WHAT YOU SHOULD DO - Print this span of the material below exactly: the line with "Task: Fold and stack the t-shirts", the line with "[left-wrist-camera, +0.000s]", and every line between them, but nothing else.

═════ DATASET RECORDS ═════

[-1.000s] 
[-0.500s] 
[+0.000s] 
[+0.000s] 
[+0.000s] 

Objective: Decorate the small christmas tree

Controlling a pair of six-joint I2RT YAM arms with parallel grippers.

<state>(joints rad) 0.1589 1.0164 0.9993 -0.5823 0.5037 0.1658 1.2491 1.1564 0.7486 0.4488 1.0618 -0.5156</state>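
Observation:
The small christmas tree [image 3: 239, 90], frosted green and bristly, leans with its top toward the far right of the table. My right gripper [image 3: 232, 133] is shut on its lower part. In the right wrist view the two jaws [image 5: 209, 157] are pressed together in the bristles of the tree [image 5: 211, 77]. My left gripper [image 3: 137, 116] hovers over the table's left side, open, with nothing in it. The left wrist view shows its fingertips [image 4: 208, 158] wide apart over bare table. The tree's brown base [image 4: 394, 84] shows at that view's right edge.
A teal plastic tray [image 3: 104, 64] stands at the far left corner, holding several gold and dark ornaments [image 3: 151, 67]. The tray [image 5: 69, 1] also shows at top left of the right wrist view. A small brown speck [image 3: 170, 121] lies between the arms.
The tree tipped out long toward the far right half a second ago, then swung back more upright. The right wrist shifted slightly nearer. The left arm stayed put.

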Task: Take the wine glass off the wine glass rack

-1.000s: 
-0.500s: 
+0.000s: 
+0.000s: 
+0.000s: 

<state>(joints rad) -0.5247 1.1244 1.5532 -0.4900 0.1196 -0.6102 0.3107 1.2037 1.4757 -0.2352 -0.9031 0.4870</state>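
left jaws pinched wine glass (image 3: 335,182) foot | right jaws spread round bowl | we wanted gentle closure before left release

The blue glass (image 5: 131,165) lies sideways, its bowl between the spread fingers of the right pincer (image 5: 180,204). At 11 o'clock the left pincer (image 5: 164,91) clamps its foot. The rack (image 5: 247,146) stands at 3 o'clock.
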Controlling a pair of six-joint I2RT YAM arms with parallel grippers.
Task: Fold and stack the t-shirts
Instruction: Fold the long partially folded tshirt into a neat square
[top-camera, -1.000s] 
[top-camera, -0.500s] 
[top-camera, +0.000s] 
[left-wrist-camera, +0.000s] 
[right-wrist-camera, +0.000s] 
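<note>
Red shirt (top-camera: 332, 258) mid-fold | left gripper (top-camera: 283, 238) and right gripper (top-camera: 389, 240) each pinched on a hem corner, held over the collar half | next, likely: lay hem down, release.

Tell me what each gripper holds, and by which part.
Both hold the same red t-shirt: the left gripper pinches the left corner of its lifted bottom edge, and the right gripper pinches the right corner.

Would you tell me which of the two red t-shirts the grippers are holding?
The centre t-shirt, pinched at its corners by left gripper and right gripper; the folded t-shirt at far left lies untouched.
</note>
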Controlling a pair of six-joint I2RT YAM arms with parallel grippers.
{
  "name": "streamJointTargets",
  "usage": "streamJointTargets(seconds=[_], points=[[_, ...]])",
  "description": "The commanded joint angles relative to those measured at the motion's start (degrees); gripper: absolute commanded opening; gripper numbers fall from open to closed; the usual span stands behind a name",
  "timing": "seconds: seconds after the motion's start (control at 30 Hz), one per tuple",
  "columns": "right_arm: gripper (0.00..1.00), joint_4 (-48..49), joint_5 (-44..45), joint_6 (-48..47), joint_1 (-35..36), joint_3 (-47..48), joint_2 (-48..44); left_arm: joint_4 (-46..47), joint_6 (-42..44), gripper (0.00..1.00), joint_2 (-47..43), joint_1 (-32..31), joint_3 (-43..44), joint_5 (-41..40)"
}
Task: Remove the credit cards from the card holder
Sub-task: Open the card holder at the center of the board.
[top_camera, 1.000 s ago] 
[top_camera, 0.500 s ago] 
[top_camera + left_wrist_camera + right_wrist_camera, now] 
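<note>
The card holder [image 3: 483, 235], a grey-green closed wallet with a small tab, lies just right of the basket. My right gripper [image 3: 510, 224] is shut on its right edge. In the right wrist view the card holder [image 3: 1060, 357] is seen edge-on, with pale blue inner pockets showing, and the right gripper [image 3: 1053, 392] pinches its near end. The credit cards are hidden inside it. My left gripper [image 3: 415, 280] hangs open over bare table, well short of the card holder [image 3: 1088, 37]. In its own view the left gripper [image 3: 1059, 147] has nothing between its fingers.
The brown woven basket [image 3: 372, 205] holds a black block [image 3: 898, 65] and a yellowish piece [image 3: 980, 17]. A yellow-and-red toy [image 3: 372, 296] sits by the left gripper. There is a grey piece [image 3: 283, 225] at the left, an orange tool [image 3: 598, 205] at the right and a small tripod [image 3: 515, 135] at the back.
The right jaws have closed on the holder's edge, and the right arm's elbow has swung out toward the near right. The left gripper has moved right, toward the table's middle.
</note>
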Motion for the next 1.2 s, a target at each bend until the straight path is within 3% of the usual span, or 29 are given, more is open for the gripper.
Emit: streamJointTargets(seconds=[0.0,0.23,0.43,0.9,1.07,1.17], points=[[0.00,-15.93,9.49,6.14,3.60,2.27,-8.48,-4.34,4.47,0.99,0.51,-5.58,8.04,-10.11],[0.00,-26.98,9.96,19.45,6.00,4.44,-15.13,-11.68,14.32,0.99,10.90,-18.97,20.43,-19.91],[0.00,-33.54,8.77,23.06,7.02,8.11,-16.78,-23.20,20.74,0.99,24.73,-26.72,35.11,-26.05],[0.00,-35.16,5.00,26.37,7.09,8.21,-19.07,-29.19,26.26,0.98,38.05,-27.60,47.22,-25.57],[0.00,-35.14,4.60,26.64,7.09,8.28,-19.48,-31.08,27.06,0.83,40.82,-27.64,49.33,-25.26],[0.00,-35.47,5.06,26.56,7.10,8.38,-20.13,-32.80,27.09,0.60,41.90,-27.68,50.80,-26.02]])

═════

WRITTEN SOLUTION -
Task: Fold and stack the t-shirts
Instruction: Fold the long partially folded tshirt into a neat square
[top-camera, -1.000s] 
[top-camera, -0.500s] 
[top-camera, +0.000s] 
[left-wrist-camera, +0.000s] 

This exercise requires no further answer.